Adapun elemen dari inisiatif baru ini meliputi:

1. Melayani kebutuhan komunitas nirlaba yang beragam.
Sebuah program donasi global yang baru akan membuat layanan komputasi awan Microsoft, termasuk Microsoft Azure, Power BI, CRM Online dan Enterprise Mobility Suite, lebih tersedia untuk organisasi nirlaba melalui Microsoft Philanthropies. Program ini dibangun berdasarkan program lain yang telah sukses dalam menyediakan akses serupa bagi Office 365 untuk organisasi nirlaba. Program nirlaba untuk layanan komputasi awan Microsoft akan mulai diluncurkan pada kisaran Maret-Juni 2016 ini. Microsoft Philanthropies bertujuan untuk melayani 70.000 organisasi nirlaba dalam tiga tahun ke depan dengan layanan komputasi awan Microsoft.
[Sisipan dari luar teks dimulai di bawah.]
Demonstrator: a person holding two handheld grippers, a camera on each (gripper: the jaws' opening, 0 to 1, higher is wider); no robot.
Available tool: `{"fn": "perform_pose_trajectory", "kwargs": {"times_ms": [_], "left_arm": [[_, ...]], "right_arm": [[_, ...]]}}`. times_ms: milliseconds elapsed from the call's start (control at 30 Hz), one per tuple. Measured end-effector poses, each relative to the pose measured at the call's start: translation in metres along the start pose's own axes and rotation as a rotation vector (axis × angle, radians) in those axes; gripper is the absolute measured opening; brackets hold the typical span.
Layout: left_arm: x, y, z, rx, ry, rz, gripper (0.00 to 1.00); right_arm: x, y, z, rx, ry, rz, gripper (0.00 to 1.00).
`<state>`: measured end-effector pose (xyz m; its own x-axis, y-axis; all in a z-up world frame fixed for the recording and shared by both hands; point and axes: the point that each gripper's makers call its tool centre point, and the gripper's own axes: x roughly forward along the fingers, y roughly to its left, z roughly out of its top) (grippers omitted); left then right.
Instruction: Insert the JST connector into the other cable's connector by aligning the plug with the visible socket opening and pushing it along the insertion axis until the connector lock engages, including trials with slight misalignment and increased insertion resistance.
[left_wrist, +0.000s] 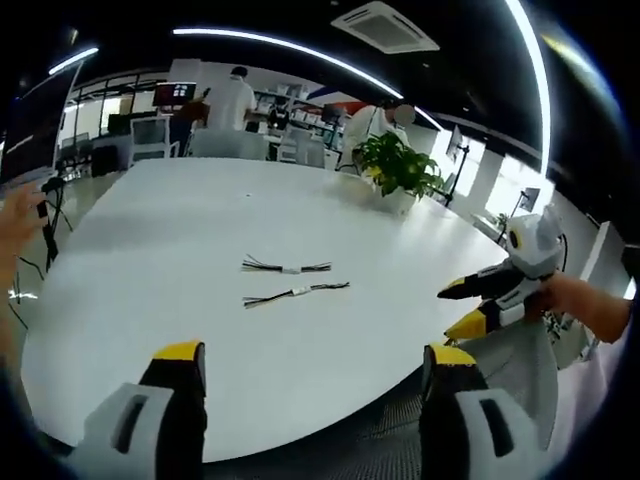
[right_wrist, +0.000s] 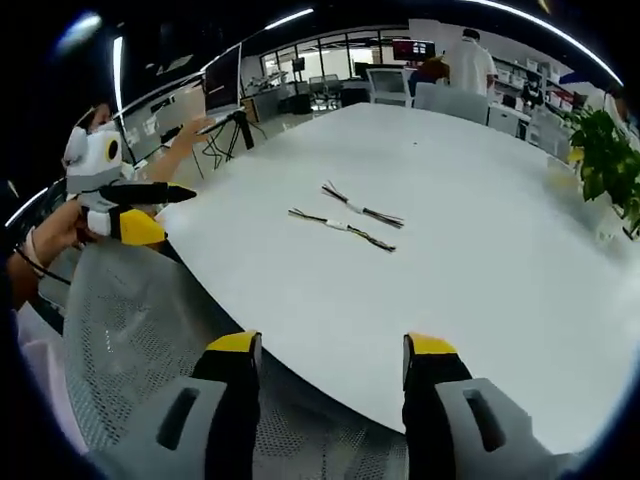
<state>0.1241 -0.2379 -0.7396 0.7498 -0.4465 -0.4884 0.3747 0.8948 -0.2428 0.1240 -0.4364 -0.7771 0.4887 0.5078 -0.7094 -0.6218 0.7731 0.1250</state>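
On the white table (left_wrist: 200, 230), two joined cable assemblies (left_wrist: 294, 281) lay side by side near its middle, each with a pale connector (left_wrist: 299, 291) at mid-length and dark wires splaying at both ends. The left gripper (left_wrist: 315, 365) hung over the table's near edge, jaws spread wide and holding nothing. The right gripper (right_wrist: 330, 350) hovered likewise at the table's near edge above a mesh chair back (right_wrist: 140, 320), its yellow-tipped jaws wide apart, touching nothing, well short of the cables (right_wrist: 347, 217). A potted plant (left_wrist: 400, 170) stood at the table's far side.
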Motion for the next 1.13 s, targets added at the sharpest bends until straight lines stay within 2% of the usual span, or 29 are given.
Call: {"fn": "perform_pose_trajectory", "kwargs": {"times_ms": [133,467,567,633,700,867,967,1133], "left_arm": [[0.0,-0.002,0.001,0.002,-0.005,-0.009,0.87],[0.003,-0.005,-0.007,0.034,0.043,-0.013,0.86],[0.004,-0.003,-0.007,0.044,0.043,-0.001,0.86],[0.005,-0.003,-0.005,0.077,0.028,-0.005,0.82],[0.005,-0.006,-0.006,0.084,0.035,-0.019,0.81],[0.01,-0.011,-0.021,0.085,0.131,-0.05,0.86],[0.01,-0.014,-0.021,0.138,0.132,-0.056,0.85],[0.012,-0.015,-0.026,0.158,0.158,-0.058,0.86]], "right_arm": [[0.001,-0.001,-0.002,0.016,0.014,-0.001,0.52],[0.007,-0.001,-0.015,0.003,0.092,-0.008,0.49],[0.01,0.001,-0.019,-0.005,0.122,-0.009,0.48],[0.01,0.0,-0.02,-0.002,0.12,-0.028,0.48],[0.012,-0.002,-0.018,-0.025,0.114,-0.046,0.46],[0.012,-0.005,-0.017,-0.056,0.113,-0.07,0.46],[0.012,-0.008,-0.015,-0.113,0.11,-0.1,0.47],[0.014,-0.007,-0.018,-0.172,0.132,-0.112,0.47]]}}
2. Memperluas akses cloud bagi fakultas penelitian di berbagai universitas.
Microsoft Research dan Microsoft Philanthropies akan memperluas penggunaan Microsoft Azure di berbagai program penelitian hingga 50% dengan memberikan tambahan kapasitas penyimpanan Azure dan sumber daya komputasi. Perluasan ini diharapkan dapat membantu fakultas untuk mempercepat penelitian yang berkaitan dengan tantangan-tantangan masa kini. Saat ini, program ini telah menyediakan layanan komputasi awan untuk lebih dari 600 proyek penelitian di enam benua secara gratis.

3. Merangkul komunitas baru dengan konektivitas dan layanan cloud terkini.
Microsoft Philanthropies dan Microsoft Business Development akan mengombinasikan donasi akses untuk layanan cloud Microsoft dengan investasi terhadap teknologi internet berbiaya rendah terkini serta pelatihan komunitas. Melalui kombinasi antara layanan cloud dengan konektivitas serta pelatihan, juga melalui fokus kerjasama antara swasta dengan pemerintah, Microsoft Philanthropies bermaksud untuk mendukung 20 proyek di 15 negara dari berbagai belahan dunia pada pertengahan 2017.